Upper Room Liturgy - November 26, 2017

Sunday, November 26th -  Final Sunday of Liturgical Year A
Debra Trees, ARCWP, and Pat Gumson lead the Upper Room Inclusive Catholic Community Liturgy with the theme: Celebrating our oneness in the Cosmic Christ. Deb’s and Pat's reflections are below followed by a reading from Integral Christianity by Paul R. Smith.

Welcome: As we come to the end of the Liturgical Year, and go forward in preparation for what is to come, let us be in this space of knowing and awareness that has been so graciously gifted to us.
Opening Song: God Beyond All Names     https://youtu.be/1k0y3jDgO5k

Reflection by Deb Trees
You may have noticed that the second half of the gospel was not included in today’s reading. The scholars of the Jesus Seminar unanimously consented to the idea that this Non-parable, is not attributable to Jesus, but maybe to one of his followers, many years after his lifetime here. The concept of a ruling King and God in the sky are contemporary to Jesus’s time and place.

The idea of oneness of me with you sounds like Jesus’s teaching. Perhaps, we are continuing to get it a little at a time; to see ourselves in each other; to know that God is loving and the opposite of punitive. Perhaps we are continuing the progression of life-long, eon-long learning to slowly understand what Jesus tried to teach us two thousand years ago: “I am in You, and You are in Me”, and we are in each other:  A spark of the divine.
Reflection by Pat Gumson
Last Sunday, when Deb asked me to preside with her, I experienced many emotions all at once....surprise, almost shock, honor and fear....that I am not ready.    But it was an invitation, an opportunity I did not want to refuse.  I believe that opportunities are a lot like new born babies, they often arrive full of promise, but at unexpected, inconvenient times.
This Thanksgiving weekend in my little house I was feeding 22 with 9 sleeping over . .

The traditional gospel reading has some uncomfortable language about judgement, "separating the sheep from the goats", but the words "Inherit the Kingdom prepared for you from the foundation of the world” speaks to me as a reference to eternal Christ Consciousness.  The next lines "I was hungry and you gave me food, thirsty and you gave me drink, a stranger and you welcomed me, naked and you clothed me, ill and you cared for me, in prison and you visited me " reminded me of Richard Rohr's statement, "God is hidden in plain sight, yet religion seems determined to make it more complex." God is right there in front of you. Jesus is mystically saying that his divinity is in the hungry, the thirsty in everyone.

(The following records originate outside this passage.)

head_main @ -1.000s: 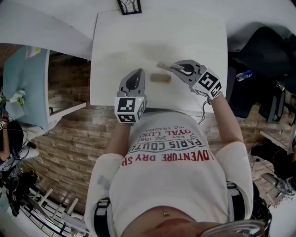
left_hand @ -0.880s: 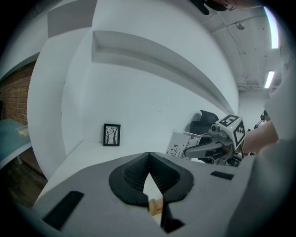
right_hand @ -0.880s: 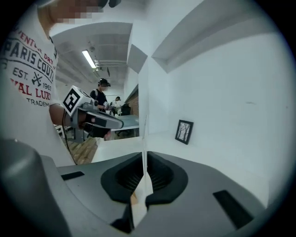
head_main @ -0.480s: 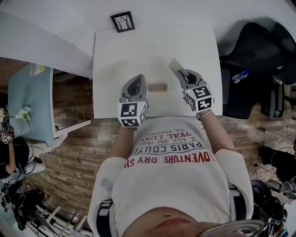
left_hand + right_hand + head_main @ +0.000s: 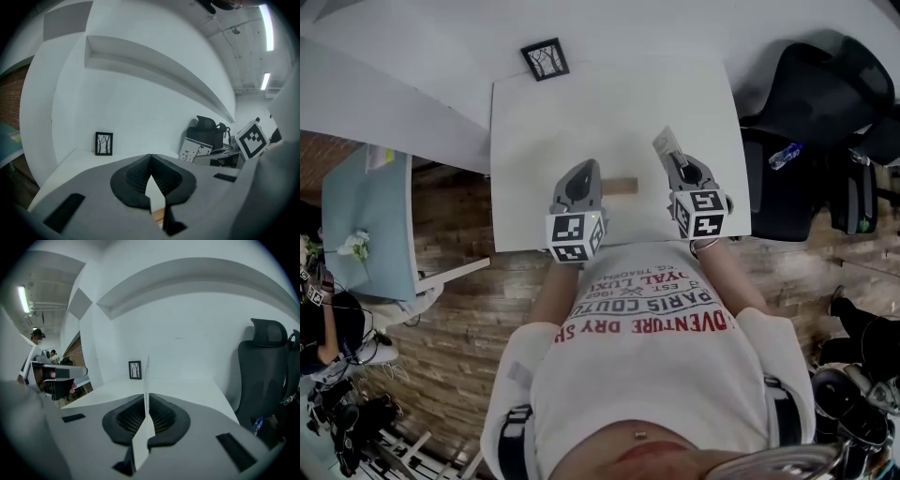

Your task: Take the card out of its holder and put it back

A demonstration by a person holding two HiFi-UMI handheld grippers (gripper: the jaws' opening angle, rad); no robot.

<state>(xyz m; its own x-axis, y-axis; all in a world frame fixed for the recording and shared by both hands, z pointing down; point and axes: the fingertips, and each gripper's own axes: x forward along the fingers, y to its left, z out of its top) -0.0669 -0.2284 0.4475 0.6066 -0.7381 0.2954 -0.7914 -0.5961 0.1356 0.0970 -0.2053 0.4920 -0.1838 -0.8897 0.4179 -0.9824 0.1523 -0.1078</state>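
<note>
The right claw [image 5: 146,397] pinches the card [image 5: 141,446] edge-on, clear of the wooden holder [image 5: 620,186] mid-frame on the tabletop [image 5: 572,112]; the left claw [image 5: 150,159] is closed, empty, beside it. Removal looks done; slotting it back is left
</note>
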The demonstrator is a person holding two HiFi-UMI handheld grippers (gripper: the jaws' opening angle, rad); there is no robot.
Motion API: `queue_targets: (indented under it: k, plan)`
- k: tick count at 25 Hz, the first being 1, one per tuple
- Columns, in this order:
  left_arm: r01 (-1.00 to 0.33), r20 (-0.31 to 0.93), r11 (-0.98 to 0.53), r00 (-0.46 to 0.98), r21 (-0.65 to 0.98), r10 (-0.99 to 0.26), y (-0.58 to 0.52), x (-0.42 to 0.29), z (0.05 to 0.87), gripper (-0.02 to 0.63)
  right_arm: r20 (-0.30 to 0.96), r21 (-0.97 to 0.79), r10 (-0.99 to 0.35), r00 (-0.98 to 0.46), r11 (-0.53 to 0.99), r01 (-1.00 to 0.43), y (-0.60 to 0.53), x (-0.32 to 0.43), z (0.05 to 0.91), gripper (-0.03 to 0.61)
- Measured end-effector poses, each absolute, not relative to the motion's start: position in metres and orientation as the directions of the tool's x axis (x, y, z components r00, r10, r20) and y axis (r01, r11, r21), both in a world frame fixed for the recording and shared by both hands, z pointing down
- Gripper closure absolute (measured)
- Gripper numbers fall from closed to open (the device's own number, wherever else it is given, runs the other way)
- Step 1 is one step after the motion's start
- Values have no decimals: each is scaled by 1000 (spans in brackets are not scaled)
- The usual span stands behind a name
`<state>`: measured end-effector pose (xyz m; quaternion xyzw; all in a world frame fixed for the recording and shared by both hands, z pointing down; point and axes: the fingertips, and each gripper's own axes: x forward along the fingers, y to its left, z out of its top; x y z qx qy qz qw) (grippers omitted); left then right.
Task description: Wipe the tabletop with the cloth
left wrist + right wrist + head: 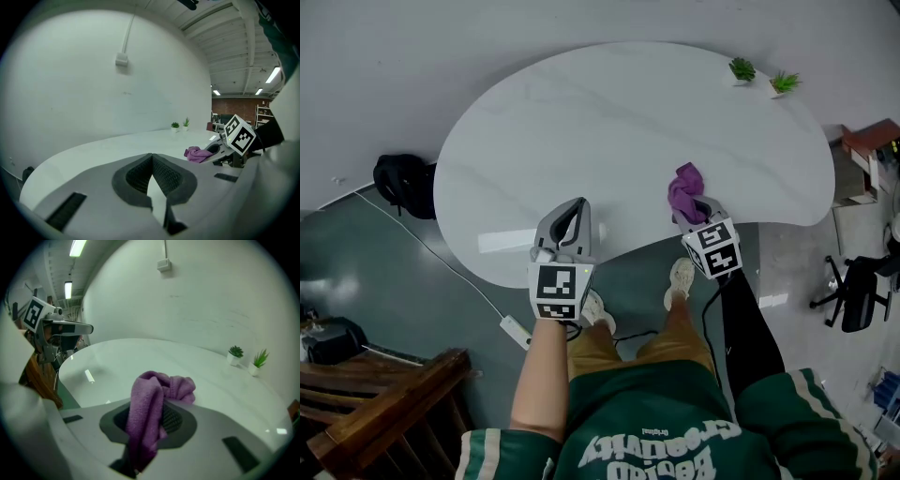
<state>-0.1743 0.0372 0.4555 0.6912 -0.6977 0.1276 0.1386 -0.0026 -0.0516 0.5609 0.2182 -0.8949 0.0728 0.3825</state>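
Over the near desk edge, head view: the right claw (687,210) is clamped on the purple cloth (684,190), right at the front rim of the white desk (609,112). The cloth's a bunched wad poking out past the claw tips, away from the person, so its long axis pretty much follows the claw's own line.
Other side, head view: the left claw (577,202) hangs over the same rim, well apart to the left of the cloth. So the right one's the nearer arm by a mile.
Far edge, head view: two little potted plants (742,68), well away from the cloth.
Left gripper view: jaws closed tip to tip with nothing between them, just bare desk showing below. The cloth (198,153) is off to the right, on the other claw.
Right gripper view: jaws pinched shut on the cloth (149,413). One fold drapes down over them toward the camera, and the fat end bulges forward past the tips, pointing out over the desk.
Contact: honestly can't tell if the wad touches the desk or sits just above it.
My guess: nearly all the desk lies ahead and to the left of the wad, so it needs pressing down and sweeping outward.
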Motion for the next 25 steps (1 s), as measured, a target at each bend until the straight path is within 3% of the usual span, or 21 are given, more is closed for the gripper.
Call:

As for those who did not feed the hungry, etc.,  perhaps God was not so much turning them away as they were turning away from God  ... failing to see the divine in the human..  reminds me of the words of Marianne Williamson, "We are not punished FOR our sins , but By our sins"

Jesus was saying that how we treat others is how we treat him because we are all a spark, a fractal of his divinity. We are icons of the invisible Divine.

Traditional religion hid God in plain sight and suppressed our divine identity due to its' own lack of comprehension and a need to maintain power and control over the people.

How will we honor the divine in ourselves and in others?

Closing Song: O Great Love, by Jan Novotka

 Integral Christianity: Owning Our Divinity by Paul R. Smith
As I am writing today, I am reminded that this week is my birthday.  At least, it is my birthday into this body and dimension. My deepest, highest, truest Self was never born and will never die.  I can say with Jesus, “Before Abraham was, I am.” Before my parents were born, I am. The same “I Am” that was in Jesus is also in me.  The same mind of Christ that was in Jesus is also in me.  It is a truly happy birthday realization.
I insist upon the theme of Jesus’ divinity and ours because that is the only path that Christians can follow to the ultimate goal of the nonduality which Jesus called “the Kingdom of God” – identification and union with God.
The traditional church believes in original sin.  The postmodern church believes in original goodness.  The integral church believes in original divinity!

These are the inspired words of Paul Smith and the community affirms them by saying, AMEN.